• Exercise details: The response should consist of the data reproduced word for word.
-----
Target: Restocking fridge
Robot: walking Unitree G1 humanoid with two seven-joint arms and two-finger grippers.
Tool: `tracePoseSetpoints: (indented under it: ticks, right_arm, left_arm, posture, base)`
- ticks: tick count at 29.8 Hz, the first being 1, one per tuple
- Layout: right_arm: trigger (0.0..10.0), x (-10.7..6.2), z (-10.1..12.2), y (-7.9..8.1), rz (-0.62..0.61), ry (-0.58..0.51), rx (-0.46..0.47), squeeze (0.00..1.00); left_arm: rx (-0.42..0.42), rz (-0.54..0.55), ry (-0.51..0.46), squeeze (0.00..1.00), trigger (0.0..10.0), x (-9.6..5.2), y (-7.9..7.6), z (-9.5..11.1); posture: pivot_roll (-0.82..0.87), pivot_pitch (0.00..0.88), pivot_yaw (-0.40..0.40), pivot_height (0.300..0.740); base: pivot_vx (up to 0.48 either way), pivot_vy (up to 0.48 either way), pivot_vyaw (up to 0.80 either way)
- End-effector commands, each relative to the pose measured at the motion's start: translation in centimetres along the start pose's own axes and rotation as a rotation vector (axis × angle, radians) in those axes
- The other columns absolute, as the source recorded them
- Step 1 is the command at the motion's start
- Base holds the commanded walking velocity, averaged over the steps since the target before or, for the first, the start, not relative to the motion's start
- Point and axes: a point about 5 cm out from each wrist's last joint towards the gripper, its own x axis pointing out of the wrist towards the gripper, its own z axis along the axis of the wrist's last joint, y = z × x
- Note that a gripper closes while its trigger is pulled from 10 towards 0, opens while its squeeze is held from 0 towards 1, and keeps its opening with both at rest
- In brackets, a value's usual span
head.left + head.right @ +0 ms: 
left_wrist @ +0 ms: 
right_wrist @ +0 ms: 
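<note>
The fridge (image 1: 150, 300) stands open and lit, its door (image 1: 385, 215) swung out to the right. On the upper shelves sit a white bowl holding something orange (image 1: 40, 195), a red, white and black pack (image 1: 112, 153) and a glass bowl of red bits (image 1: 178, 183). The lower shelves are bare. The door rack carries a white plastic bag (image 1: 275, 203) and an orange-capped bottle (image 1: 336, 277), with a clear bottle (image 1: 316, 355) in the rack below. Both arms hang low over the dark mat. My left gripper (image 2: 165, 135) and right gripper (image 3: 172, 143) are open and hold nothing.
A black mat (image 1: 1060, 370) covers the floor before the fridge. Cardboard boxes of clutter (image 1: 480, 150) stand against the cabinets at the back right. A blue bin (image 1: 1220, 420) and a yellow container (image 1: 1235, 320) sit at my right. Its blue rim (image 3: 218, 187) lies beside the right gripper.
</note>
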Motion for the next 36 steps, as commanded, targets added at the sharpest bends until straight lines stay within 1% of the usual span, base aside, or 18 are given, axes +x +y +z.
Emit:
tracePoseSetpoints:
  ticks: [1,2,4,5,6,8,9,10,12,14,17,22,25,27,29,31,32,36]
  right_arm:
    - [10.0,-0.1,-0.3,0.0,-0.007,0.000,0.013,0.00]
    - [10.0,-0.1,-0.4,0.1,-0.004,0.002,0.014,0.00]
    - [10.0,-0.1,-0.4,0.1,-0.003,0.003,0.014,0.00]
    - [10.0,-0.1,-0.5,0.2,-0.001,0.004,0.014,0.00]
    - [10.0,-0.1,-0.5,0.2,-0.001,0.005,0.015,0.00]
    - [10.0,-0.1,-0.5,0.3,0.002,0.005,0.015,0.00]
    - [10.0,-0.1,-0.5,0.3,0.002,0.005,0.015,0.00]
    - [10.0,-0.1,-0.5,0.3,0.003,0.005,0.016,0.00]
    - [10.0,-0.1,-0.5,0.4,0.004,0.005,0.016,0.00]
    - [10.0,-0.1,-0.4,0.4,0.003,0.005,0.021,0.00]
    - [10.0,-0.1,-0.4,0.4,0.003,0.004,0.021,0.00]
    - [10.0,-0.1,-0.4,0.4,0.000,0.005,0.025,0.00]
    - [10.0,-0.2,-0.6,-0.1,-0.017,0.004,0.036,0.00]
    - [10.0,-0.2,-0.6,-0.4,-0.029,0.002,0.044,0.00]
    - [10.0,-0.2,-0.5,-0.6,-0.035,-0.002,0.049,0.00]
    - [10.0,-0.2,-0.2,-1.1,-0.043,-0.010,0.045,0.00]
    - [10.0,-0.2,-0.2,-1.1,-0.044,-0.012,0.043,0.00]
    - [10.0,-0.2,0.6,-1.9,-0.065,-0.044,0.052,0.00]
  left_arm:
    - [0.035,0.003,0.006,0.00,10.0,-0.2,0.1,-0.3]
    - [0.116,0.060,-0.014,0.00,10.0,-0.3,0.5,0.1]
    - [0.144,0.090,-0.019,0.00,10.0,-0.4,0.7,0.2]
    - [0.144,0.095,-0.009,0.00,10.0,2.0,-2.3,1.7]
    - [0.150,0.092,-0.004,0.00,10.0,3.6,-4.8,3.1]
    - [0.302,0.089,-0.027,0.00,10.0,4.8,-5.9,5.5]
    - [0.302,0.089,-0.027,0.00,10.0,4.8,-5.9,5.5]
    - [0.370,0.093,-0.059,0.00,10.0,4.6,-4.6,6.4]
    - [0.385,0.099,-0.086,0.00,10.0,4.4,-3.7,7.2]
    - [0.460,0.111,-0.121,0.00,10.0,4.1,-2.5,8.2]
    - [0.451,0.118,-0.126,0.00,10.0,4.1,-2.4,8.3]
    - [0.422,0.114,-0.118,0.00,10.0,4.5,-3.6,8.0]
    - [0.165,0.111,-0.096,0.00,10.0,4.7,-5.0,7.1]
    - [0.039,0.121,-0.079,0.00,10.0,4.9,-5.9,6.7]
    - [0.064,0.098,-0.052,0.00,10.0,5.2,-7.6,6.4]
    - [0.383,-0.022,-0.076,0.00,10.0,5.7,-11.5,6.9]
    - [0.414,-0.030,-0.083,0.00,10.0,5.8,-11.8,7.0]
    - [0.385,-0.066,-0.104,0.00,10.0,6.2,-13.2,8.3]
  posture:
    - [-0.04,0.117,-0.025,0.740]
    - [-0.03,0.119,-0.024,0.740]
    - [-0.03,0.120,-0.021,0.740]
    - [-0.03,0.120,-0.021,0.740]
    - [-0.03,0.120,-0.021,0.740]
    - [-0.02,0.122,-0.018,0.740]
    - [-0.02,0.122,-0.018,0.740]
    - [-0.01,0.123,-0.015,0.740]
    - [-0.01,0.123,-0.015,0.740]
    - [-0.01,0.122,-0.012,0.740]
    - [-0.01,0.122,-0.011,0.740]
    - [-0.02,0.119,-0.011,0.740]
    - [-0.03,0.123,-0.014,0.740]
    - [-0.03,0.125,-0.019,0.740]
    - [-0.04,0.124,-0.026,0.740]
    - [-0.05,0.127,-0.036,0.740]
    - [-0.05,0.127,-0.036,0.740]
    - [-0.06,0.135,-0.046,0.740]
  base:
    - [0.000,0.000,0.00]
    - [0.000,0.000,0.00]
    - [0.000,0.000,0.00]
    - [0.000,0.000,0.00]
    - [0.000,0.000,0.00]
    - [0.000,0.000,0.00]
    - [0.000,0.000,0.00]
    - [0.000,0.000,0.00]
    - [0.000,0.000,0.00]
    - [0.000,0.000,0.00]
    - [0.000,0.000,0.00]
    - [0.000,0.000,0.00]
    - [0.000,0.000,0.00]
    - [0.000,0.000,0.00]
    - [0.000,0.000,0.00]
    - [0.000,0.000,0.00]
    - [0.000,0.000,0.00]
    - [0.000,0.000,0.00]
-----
• Response area:
Target: Restocking fridge
Robot: walking Unitree G1 humanoid with two seven-joint arms and two-finger grippers.
Tool: `tracePoseSetpoints: (indented under it: ticks, right_arm, left_arm, posture, base)`
- ticks: tick count at 29.8 Hz, the first being 1, one per tuple
- Layout: right_arm: trigger (0.0..10.0), x (-10.7..6.2), z (-10.1..12.2), y (-7.9..8.1), rz (-0.62..0.61), ry (-0.58..0.51), rx (-0.46..0.47), squeeze (0.00..1.00); left_arm: rx (-0.42..0.42), rz (-0.54..0.55), ry (-0.51..0.46), squeeze (0.00..1.00), trigger (0.0..10.0), x (-9.6..5.2), y (-7.9..7.6), z (-9.5..11.1); posture: pivot_roll (-0.82..0.87), pivot_pitch (0.00..0.88), pivot_yaw (-0.40..0.40), pivot_height (0.300..0.740); base: pivot_vx (up to 0.48 either way), pivot_vy (up to 0.48 either way), pivot_vyaw (up to 0.80 either way)
- End-effector commands, each relative to the pose measured at the motion's start: translation in centimetres along the start pose's own axes and rotation as a rotation vector (axis × angle, radians) in those axes
- The other columns absolute, as the source recorded them
- Step 1 is the command at the motion's start
- Base holds the commanded walking velocity, averaged over the steps since the target before or, for the first, the start, not relative to the motion's start
- Point and axes: a point about 5 cm out from each wrist's last joint towards the gripper, its own x axis pointing out of the wrist towards the gripper, its own z axis along the axis of the wrist's last joint, y = z × x
- Note that a gripper closes while its trigger is pulled from 10 towards 0, opens while its squeeze is held from 0 towards 1, and keeps its opening with both at rest
- In brackets, a value's usual span
head.left + head.right @ +0 ms: 
left_wrist @ +0 ms: 
right_wrist @ +0 ms: 
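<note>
The fridge (image 1: 150, 300) stands open and lit, its door (image 1: 385, 215) swung out to the right. On the upper shelves sit a white bowl holding something orange (image 1: 40, 195), a red, white and black pack (image 1: 112, 153) and a glass bowl of red bits (image 1: 178, 183). The lower shelves are bare. The door rack carries a white plastic bag (image 1: 275, 203) and an orange-capped bottle (image 1: 336, 277), with a clear bottle (image 1: 316, 355) in the rack below. Both arms hang low over the dark mat. My left gripper (image 2: 165, 135) and right gripper (image 3: 172, 143) are open and hold nothing.
A black mat (image 1: 1060, 370) covers the floor before the fridge. Cardboard boxes of clutter (image 1: 480, 150) stand against the cabinets at the back right. A blue bin (image 1: 1220, 420) and a yellow container (image 1: 1235, 320) sit at my right. Its blue rim (image 3: 218, 187) lies beside the right gripper.
</note>
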Motion for the next 36 steps, as commanded, targets added at the sharpest bends until straight lines stay within 1% of the usual span, base aside, or 18 are given, axes +x +y +z.
Emit:
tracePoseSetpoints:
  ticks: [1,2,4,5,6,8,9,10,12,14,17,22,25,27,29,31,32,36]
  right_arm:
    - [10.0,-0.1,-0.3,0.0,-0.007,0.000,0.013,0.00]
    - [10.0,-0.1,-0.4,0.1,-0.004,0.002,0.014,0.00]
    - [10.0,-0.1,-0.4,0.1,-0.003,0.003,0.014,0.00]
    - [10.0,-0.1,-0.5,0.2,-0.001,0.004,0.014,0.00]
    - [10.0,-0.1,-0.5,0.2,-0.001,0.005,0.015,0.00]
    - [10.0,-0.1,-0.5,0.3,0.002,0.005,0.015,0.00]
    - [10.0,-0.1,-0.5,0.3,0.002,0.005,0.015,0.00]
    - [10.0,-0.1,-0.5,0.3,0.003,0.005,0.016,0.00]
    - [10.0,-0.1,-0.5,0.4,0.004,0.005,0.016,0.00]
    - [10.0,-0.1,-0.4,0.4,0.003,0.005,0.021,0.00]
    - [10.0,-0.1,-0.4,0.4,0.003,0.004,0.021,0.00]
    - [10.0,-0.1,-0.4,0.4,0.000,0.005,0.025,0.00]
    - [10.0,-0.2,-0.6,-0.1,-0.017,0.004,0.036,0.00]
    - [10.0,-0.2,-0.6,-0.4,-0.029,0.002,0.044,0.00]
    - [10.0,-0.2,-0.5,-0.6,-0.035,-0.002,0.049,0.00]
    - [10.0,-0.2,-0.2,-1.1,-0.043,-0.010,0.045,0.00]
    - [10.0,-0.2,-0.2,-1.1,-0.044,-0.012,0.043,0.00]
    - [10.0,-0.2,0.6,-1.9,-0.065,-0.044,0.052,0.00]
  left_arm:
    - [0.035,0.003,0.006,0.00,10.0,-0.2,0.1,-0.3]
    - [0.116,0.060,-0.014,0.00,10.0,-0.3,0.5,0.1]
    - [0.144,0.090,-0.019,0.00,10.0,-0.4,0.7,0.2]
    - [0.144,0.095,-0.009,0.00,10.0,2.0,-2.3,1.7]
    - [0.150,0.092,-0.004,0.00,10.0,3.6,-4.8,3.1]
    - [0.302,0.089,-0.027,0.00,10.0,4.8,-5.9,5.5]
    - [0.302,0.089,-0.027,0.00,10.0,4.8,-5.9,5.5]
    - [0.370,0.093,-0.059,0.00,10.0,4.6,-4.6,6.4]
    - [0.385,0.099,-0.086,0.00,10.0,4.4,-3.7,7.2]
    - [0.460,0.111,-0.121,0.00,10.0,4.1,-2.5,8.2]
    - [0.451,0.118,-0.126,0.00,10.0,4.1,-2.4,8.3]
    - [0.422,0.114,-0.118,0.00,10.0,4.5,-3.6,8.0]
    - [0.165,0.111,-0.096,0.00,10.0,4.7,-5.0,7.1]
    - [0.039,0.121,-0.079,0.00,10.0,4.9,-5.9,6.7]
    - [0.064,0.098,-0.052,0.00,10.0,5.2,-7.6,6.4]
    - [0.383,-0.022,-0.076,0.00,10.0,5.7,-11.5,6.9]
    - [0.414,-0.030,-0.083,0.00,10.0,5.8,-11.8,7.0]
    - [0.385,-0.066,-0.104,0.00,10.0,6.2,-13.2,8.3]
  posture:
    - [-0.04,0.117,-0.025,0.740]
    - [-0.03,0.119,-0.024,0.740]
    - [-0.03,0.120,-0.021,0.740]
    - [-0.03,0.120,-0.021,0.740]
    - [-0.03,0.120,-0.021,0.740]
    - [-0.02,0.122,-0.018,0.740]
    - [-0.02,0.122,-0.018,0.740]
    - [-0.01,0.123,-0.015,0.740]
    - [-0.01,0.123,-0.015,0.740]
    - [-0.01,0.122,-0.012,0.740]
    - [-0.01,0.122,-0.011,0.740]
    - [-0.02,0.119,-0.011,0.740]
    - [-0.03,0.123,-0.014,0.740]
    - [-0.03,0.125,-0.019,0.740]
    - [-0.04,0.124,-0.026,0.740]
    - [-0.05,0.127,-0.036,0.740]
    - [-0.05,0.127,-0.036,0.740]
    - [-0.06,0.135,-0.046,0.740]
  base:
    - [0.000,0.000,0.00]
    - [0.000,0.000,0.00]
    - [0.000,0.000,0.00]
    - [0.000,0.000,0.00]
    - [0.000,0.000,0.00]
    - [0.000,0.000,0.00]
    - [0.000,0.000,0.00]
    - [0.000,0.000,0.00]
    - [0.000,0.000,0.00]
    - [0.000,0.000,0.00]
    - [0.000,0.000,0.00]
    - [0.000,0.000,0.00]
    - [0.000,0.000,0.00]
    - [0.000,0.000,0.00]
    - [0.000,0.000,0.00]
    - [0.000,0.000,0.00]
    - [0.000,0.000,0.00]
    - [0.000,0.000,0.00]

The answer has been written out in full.